Die WRRL schreibt bekanntlich vor, die Qualität von Gewässern bis 2015 nach zuvor definierten Kriterien in einen „guten Zustand“ zu versetzen; unter ebenfalls definierten Umständen können zwei jeweils auf sechs Jahre befristete Verlängerungen in Ansprich genommen werden, also bis 2021 beziehungsweise 2027. Jedweder Eingriff aber – ob Ausbau oder Einleitung – unterliegt nicht nur einem „Verschlechterungsverbot“, sondern soll gemäß gleichzeitigem „Verbesserungsgebot“ zugleich auch zur Aufwertung genutzt werden. Beides orientiert sich an so genannten „Güteklassen“ für die Wasserqualität. Unklar ist laut BVerwG, wie verbindlich die WRRL anzuwenden sei bei Eingriffen in Gewässer. Und dazu hat nun Jääskinen eine Auffassung formuliert – so eindeutig, wie eine juristische Stellungnahme es in einem politischen Streit sein kann.
- Grundsätzlich seien EU-Mitgliedsstaaten verpflichtet, einem Projekt die Zulassung zu versagen, wenn es eine Verschlechterung der Gewässerqualität verursachen oder die Erreichung eines „guten Zustands“ gefährden könne.
- Der Begriff „Verschlechterung“ sei auch dann anzuwenden, wenn die nachteilige Veränderung nicht zu einer Neubewertung der Güteklasse führe.
- Eine Bewirtschaftung, die Auswirkungen oder vorhandene Belastungen nicht berücksichtige, würde „dazu führen, der WRRL jede Wirksamkeit zu nehmen“.
- Den Ausbau der Weser dem Verschlechterungsverbot zu unterwerfen, sei „die angemessenste Maßnahme“, um die praktische Wirksamkeit der WRRL zu wahren.
Zwar erläutert und kommentiert Jääskinen ausführlich die WRRL-Vorschriften, die Ausnahmen zulassen, betont aber abschließend, dies sei an „geeignete Bedingungen und Beschränkungen zu knüpfen“. Eben das aber könnte das – wenn der EuGH, wie so oft, dieser Einschätzung in seinem Urteil folgt – dazu führen, dass die Weservertiefung vom Bundesverwaltungsgericht ganz oder teilweise neu verhandelt werden muss. Das erfordert Zeit und das ist im wahrsten Sinne des Wortes „ergebnisoffen“, denn das BVerwG hatte ja nicht nur EU-rechtliche Bedenken – und es scheint zumindest fraglich, ob das alles wirklich zu lösen ist.

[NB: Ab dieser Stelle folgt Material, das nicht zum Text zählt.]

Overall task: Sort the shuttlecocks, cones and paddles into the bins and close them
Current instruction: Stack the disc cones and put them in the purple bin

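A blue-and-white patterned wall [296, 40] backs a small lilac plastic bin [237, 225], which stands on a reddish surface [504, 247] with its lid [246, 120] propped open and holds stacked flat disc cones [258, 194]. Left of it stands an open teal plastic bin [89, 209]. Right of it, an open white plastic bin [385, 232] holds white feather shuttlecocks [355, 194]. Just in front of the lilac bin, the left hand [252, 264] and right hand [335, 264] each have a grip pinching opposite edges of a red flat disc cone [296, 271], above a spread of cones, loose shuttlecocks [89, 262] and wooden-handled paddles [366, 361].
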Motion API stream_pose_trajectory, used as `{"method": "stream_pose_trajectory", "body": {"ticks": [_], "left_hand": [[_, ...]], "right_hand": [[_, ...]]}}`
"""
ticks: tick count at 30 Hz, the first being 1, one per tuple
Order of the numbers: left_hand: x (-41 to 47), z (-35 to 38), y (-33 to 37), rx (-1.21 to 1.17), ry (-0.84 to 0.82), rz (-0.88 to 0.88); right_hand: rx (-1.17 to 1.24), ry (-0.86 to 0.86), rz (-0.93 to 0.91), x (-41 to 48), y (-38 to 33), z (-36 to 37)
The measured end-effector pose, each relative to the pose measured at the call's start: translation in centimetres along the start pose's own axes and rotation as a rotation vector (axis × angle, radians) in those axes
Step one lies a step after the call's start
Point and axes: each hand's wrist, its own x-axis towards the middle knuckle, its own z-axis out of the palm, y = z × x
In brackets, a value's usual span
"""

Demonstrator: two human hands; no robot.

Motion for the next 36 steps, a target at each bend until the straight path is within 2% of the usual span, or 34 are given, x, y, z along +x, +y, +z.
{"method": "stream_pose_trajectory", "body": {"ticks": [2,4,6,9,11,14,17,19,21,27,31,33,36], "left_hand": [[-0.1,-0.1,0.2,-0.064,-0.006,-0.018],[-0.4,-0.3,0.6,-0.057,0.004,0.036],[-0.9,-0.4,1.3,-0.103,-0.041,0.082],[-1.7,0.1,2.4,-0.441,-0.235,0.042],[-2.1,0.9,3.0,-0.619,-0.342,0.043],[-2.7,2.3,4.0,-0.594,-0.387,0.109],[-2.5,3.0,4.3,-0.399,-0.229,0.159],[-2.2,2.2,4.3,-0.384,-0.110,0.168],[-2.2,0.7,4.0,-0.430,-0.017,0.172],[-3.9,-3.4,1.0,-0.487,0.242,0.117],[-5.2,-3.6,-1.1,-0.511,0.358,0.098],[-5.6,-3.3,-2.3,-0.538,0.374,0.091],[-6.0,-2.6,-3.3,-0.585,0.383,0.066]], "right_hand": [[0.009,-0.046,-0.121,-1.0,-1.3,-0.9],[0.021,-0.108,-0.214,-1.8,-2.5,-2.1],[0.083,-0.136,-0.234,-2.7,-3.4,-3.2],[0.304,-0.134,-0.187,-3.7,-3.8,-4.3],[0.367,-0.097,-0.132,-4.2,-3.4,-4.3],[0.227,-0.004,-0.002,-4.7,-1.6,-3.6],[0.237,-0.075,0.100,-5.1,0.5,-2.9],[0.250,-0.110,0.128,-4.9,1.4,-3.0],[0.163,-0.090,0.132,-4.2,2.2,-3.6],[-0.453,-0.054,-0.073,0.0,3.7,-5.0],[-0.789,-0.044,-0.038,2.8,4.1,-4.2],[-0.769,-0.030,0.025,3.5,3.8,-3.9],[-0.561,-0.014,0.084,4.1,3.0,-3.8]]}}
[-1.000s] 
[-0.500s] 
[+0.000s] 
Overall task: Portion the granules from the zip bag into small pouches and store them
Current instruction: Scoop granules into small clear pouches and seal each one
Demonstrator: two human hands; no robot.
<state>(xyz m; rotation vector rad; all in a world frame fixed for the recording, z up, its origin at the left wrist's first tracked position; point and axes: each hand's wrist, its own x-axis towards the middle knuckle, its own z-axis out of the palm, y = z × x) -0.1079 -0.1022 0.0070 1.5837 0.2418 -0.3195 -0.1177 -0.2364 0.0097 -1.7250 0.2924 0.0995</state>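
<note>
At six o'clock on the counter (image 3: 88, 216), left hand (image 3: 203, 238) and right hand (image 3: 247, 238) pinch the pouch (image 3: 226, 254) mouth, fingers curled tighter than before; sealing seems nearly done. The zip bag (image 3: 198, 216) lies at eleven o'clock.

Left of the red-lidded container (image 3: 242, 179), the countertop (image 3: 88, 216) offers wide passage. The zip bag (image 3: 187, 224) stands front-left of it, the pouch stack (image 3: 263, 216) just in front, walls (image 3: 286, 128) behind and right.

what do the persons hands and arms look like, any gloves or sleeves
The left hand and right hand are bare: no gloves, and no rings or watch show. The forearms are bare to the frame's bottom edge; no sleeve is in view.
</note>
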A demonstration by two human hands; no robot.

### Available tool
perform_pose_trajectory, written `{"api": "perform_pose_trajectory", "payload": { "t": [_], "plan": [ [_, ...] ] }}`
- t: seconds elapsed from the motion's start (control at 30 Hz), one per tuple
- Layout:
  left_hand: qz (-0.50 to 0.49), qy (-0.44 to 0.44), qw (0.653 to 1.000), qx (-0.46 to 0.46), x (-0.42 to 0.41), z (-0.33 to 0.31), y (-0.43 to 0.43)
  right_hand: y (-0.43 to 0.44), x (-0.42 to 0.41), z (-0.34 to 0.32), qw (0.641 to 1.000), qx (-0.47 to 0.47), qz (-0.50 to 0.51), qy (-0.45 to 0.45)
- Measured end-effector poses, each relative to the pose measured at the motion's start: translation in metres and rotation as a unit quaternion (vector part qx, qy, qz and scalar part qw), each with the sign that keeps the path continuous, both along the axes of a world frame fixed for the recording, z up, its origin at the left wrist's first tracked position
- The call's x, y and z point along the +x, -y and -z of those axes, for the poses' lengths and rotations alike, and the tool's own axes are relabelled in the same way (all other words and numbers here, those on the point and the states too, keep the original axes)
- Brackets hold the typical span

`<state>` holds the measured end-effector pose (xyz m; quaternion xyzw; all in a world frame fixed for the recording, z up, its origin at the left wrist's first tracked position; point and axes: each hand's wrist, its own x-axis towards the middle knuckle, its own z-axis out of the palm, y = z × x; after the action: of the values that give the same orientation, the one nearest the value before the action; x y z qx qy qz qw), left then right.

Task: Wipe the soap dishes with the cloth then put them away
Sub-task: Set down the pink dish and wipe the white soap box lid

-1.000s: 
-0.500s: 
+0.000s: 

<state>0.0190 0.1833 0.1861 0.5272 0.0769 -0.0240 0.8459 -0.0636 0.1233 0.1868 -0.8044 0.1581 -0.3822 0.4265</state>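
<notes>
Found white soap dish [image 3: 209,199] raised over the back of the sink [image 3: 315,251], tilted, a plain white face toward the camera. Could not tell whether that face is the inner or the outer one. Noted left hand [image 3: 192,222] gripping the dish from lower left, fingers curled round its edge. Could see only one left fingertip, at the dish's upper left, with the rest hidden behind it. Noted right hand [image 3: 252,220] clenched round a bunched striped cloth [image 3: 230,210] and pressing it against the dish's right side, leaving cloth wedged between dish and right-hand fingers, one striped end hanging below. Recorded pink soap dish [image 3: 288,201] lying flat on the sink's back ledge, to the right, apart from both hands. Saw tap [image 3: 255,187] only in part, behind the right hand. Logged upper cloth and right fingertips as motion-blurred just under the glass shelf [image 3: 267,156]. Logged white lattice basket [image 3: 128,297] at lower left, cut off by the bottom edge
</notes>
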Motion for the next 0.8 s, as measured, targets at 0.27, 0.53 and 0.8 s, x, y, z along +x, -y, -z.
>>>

Vielleicht sollten die Planer und die beteiligten Bundesländer Bremen und Niedersachsen sich beizeiten am BUND Bremen orientieren, der sie angesichts der Jääskinen-Stellungnahme kurzerhand aufgefordert hat, „von den Planungen für die Weservertiefung zurückzutreten“. Falls der EuGH auf der heute vorgezeichneten Linie des Generalanwalts entscheiden sollte, „ist das Verschlechterungsverbot im europäischen Wasserrecht nicht länger ein zahnloser Tiger“, schreibt der BUND Bremen weiter und „hofft auf einen Schub für den Gewässerschutz in ganz Europa“. Flussvertiefungen an Weser und Elbe mit ihren weitreichenden negativen Folgen für die Flussmündungen gehörten nun endgültig auf den Prüfstand.
Jääskinens Gutachten und das für Anfang 2015 erwartete EuGH-Urteil haben bekanntlich parallel Folgen für die von Hamburg geforderte Vertiefung der Unterelbe auf bis zu 13,50 Meter. Auch dieses Vorhaben wird begründet mit dem Anspruch, den Schiffahrtsstandort zu sichern; auch hier hatten Naturschützer geklagt, das BVerwG setzte die Verhandlung aber aus, bis der EuGH in Sachen Weser entschieden hat.
Dokumentation: „Schlussanträge des Generalanwalts Niilo Jääskinen vom 23. Oktober 2014 in der Rechtssache C-461/13: Bund für Umwelt und Naturschutz Deutschland e. V. gegen Bundesrepublik Deutschland“ (PDF, 32 Seiten, 481 kB).